I didn't have any particular trouble communicating with others. It was just that I sometimes ask questions that may indirectly hurt them. It was out of curt ignorance, and when I look further into it, selfishness as well. I was only considerate of my own thoughts, but when I saw someone else being hurt by my words as I get confused over what I said wrong, I begin to pay more attention to other people. I don't want others to get hurt because of me. I don't want them to feel the pain one feels when they are not acknowledged as a person.

I've also noticed that I have this... Feeling of restlessness when I'm not around Gerald. Even though she said so much about me being strong, I couldn't get the beauty of her movements out of my head. During that spar, it felt like I was clashing against something foreign. Unlike the assassin who's skills I knew about due to the discussion about my memories, I didn't know much about Gerald's skills.

It felt very different and very unique from the assassin as Gerald gracefully mixed short range and long range combat to limit my options. It felt like I was being cornered systematically, it was such an elegant way of fighting that I wanted to see more. I admired it and thought she was really strong, was this... A sense of security? Ah, I blushed from thinking too much about this. She had already moved away while I continued to daydream!

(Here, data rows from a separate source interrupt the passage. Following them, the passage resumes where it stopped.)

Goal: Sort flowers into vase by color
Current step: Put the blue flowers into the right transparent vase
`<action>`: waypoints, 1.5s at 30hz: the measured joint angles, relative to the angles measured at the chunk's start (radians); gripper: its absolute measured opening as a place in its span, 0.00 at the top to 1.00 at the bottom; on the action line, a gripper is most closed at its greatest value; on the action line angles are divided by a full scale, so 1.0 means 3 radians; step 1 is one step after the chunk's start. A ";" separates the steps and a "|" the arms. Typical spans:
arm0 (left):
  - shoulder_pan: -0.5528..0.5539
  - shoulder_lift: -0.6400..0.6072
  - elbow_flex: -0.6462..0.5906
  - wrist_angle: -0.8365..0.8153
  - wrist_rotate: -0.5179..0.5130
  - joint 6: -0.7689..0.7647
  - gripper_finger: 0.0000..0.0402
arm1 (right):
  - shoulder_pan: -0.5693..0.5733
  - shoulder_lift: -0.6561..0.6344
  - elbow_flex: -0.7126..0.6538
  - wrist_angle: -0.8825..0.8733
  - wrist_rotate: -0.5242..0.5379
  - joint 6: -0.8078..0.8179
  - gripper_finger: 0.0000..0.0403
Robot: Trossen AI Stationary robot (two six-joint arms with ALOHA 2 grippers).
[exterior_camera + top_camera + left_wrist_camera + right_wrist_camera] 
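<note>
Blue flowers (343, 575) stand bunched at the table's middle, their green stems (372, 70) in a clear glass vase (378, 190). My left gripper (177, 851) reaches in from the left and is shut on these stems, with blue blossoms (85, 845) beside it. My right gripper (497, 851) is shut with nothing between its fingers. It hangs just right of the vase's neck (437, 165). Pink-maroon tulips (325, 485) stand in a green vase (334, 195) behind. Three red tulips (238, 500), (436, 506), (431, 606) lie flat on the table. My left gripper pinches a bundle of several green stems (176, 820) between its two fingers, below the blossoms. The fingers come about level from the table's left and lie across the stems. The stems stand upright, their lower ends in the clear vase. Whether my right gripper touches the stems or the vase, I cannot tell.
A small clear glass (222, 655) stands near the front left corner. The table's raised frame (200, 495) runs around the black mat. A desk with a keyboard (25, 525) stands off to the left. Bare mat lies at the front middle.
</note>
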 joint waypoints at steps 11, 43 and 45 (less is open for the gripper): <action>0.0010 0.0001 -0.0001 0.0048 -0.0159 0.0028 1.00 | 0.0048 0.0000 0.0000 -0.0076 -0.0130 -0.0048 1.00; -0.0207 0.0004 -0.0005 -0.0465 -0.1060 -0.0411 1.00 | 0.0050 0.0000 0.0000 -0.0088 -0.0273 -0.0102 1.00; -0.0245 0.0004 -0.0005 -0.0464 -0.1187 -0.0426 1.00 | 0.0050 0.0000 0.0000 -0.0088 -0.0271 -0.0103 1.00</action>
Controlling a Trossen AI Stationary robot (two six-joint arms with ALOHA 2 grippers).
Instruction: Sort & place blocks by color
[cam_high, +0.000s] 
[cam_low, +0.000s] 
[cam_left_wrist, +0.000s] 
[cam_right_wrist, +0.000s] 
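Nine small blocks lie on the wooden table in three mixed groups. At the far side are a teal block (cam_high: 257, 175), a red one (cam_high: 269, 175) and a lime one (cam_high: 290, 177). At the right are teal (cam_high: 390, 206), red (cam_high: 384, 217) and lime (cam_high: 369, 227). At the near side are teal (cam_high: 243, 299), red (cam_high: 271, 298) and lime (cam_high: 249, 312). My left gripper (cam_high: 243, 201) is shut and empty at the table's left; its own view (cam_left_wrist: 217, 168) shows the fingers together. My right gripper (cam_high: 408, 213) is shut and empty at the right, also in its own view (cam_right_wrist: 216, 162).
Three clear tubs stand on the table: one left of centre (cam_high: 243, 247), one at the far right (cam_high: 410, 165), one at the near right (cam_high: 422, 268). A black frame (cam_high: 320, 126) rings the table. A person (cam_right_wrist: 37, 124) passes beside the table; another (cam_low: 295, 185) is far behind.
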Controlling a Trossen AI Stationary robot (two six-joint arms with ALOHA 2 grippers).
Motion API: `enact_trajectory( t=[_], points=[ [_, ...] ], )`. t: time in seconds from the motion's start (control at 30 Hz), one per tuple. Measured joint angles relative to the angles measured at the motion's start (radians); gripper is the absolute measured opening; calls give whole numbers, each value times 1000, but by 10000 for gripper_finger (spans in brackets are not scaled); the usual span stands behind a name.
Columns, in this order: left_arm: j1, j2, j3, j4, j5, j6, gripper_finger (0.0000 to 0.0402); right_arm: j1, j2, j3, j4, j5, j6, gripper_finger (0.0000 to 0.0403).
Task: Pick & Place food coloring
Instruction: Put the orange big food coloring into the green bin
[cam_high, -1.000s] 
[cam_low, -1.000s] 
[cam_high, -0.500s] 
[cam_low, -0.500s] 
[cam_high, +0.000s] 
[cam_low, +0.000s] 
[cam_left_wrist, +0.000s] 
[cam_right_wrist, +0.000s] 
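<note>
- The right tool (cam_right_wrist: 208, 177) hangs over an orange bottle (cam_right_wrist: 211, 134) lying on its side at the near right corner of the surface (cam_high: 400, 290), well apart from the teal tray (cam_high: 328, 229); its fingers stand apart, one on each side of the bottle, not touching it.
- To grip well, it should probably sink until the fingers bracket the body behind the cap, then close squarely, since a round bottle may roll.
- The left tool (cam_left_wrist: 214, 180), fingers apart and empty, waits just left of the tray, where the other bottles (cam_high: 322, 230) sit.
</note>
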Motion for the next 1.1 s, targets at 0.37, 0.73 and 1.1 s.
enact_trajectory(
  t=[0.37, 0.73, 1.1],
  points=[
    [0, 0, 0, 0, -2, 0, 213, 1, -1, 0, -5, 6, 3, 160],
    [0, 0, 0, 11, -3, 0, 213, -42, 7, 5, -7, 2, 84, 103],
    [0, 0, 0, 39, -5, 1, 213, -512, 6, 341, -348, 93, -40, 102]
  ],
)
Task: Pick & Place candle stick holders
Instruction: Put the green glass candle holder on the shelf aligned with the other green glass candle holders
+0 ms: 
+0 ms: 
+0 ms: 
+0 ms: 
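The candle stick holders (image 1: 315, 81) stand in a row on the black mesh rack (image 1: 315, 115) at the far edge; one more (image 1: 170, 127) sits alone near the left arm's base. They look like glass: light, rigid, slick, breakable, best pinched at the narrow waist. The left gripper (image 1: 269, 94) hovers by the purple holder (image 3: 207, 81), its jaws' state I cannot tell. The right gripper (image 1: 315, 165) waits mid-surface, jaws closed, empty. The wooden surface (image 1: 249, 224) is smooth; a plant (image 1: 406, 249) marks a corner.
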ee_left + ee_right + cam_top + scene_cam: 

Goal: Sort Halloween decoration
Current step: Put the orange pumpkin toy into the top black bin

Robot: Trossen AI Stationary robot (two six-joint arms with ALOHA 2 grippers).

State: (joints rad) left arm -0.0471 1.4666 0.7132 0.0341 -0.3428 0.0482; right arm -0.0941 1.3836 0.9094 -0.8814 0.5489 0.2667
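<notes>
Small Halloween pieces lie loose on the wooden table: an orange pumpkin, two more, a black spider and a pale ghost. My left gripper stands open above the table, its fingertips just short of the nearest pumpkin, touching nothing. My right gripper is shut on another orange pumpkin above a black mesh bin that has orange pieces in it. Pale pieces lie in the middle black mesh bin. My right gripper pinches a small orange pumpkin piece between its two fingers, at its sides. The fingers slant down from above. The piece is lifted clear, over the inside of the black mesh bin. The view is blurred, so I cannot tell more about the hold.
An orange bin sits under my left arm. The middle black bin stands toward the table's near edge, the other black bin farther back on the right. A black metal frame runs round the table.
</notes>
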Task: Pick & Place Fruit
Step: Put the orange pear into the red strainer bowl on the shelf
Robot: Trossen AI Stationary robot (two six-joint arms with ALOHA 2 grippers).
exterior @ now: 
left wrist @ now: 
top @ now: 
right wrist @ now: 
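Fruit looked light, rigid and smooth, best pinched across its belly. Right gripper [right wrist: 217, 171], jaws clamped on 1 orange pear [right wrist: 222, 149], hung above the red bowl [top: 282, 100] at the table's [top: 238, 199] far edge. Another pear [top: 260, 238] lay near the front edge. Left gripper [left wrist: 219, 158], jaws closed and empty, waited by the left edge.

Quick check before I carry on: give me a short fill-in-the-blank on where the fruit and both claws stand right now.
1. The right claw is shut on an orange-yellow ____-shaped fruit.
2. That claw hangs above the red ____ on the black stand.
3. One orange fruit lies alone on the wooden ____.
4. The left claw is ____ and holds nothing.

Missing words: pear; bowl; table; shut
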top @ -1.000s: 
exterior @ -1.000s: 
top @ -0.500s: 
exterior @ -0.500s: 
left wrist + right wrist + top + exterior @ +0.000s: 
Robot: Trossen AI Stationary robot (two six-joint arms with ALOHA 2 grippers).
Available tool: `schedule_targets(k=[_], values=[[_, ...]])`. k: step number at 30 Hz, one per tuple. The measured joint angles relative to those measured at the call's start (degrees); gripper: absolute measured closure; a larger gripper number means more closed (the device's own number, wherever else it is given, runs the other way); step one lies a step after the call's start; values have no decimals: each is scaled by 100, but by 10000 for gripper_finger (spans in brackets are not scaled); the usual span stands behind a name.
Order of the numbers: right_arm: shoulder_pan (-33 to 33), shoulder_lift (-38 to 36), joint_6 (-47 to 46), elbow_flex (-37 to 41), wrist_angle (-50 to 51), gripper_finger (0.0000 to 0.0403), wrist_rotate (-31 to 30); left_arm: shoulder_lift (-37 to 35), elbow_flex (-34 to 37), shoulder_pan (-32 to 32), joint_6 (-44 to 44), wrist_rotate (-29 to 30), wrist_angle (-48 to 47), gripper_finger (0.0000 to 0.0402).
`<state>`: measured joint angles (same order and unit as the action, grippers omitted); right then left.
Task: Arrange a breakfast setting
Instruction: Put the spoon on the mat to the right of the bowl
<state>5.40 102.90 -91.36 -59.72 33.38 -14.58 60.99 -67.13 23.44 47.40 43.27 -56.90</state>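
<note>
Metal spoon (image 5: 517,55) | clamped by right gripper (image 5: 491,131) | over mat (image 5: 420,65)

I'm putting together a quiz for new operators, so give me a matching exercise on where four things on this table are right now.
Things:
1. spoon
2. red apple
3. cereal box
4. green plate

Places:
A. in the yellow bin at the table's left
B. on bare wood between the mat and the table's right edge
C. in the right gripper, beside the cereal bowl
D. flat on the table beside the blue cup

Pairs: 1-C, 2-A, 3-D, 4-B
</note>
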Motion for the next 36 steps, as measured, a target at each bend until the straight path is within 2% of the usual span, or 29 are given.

I compile my thoughts once more. I want to be strong and beautiful at the same time, similar to Gerald but with my own type of beauty. If I could fulfill it, I suppose I want to be strong enough to protect her. My objective morphs along the way, but this ever-changing feeling of my heart is all that I can call my own. From pain to admiration, from admiration to determination.

Shaking my mind off of these troublesome things, I approached Myuu with a wry smile hers blossom like a beautiful spring flower. Golden brown hue of autumn leaves like hair shook in delight with her short twintails as she took my hand.

"Née Kaori, have you tried this meatball yet? I know you love meat, but you wouldn't overdo them either. Let's try out some of the various types laying around!" (Myuu)

Her cute little nose complimented childish yet mature aura. She didn't have a mature face like Gerald, but she had mature mannerisms paired with her cute face, it was like the opposite of Gerald who held such a mischievous aura. She manage to make herself not look too forceful while taking me along with her flow, as if she was a gentle boat in a fast flowing river. Regular tidbits of the past would slip through, such as 'our' hobbies and things we like or dislike. Though I am mentally exhausted from her fervour of the past Kaori, I do sometime find wonder in her accounts of Kaori. Just a little bit though. I wonder if I was anything like her.

Sometimes she would forget I was an amnesiac and I would play along. Acting like I remembered the events they went through or some other interest I once had. She would quickly realise and apologise for it and I would just as quickly brush it off. For some reason, even if I felt like these feelings were forced onto me by Kaori's body, I still want to make Myuu happy. Because from what I've seen, it was what she wants for Kaori. As the new owner of the body, it felt like my duty.